Nobody inside the Oakland A's clubhouse has been around as long as Jerry Blevins. He's 29. He looks like a pipe cleaner, 6-foot-6 and 175 pounds of left-handed relief. He was the only current Athletic around in 2007, when he pitched six games. Eric Chavez was still with Oakland. So were Haren and Nick Swisher and Huston Street.

Rarely has there been a paucity of top-end players in Beane's time as GM. It's just a matter of getting them together, and that is what they've done here. It's why they're 3½ games up on an Angels team with a payroll more than three times Oakland's $55.4 million. It's how they're in a position to go to the playoffs for the first time in Jerry Blevins' career.

[Tim Brown: Yankees let Orioles know they're not backing down]

He came a year late for that. The A's descent had begun. And to see them edging back toward not just respectability but the place considered their birthright after four consecutive playoff appearances starting in 2000 warms Blevins' baseball heart. He sees how they're playing, and does he ever love it.
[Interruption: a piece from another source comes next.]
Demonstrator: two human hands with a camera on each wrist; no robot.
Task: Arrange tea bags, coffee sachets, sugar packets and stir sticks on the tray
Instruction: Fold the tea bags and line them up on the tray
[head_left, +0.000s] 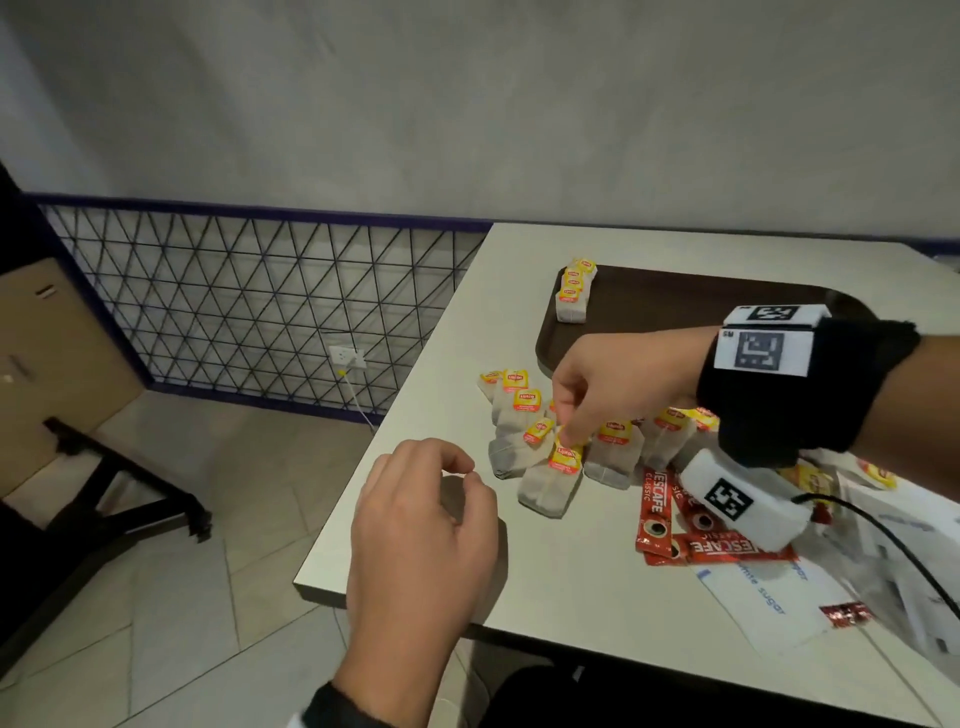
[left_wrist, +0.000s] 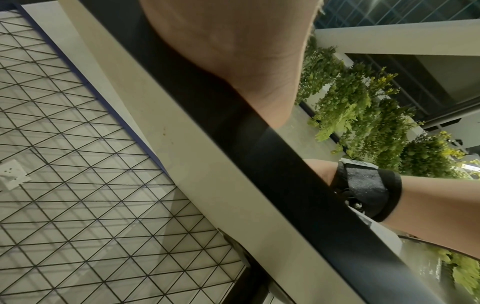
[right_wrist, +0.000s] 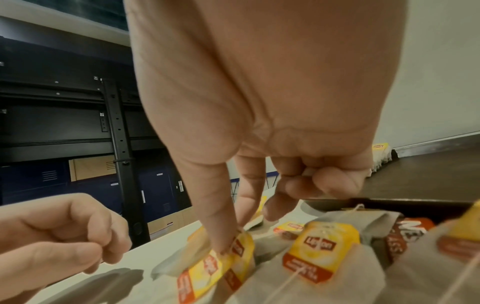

"We don't rely on an ace," he said. "We don't rely on one power guy. Our walkoffs are spread out.

"That's pretty damn good baseball."

Blevins looks at Monday night's game and sees the A's personified, and he sees Tuesday's just the same. McCarthy is out indefinitely, so in comes Dan Straily, who, like rotation-mate A.J. Griffin, popped out of nowhere to play savior to the season.

"In spring training," Gomes says, "I didn't even know those guys were alive."

It's them and Anderson, who's pitching as well as anyone ever has in the immediate aftermath of Tommy John, plus Parker and Milone, who, at 25, is the oldest pitcher in the rotation. Think about that: five pups, only one of whom can rent a car without hassle, and they're trucking the rest of the AL.

They don't care that the A's came into September with the toughest schedule in baseball. They're 6-3 so far. They shrugged off that those three losses came last week at home to the Angels. Just go into their place and beat them up, too. There are 22 games left, against Los Angeles and Baltimore and Detroit and New York and Texas and Seattle and Texas, not an easy series among them, and nobody shows the least bit of concern. And the vortex of the mindwarp deepens.

Turns out there's not more than the square wheel. There didn't have to be. A bloop-and-a-bomb and good pitching is enough. So is their craptastic stadium and meager payroll and eternal limbo. This is the 2012 Oakland A's. And no matter the impediment, they can't seem to stop rolling.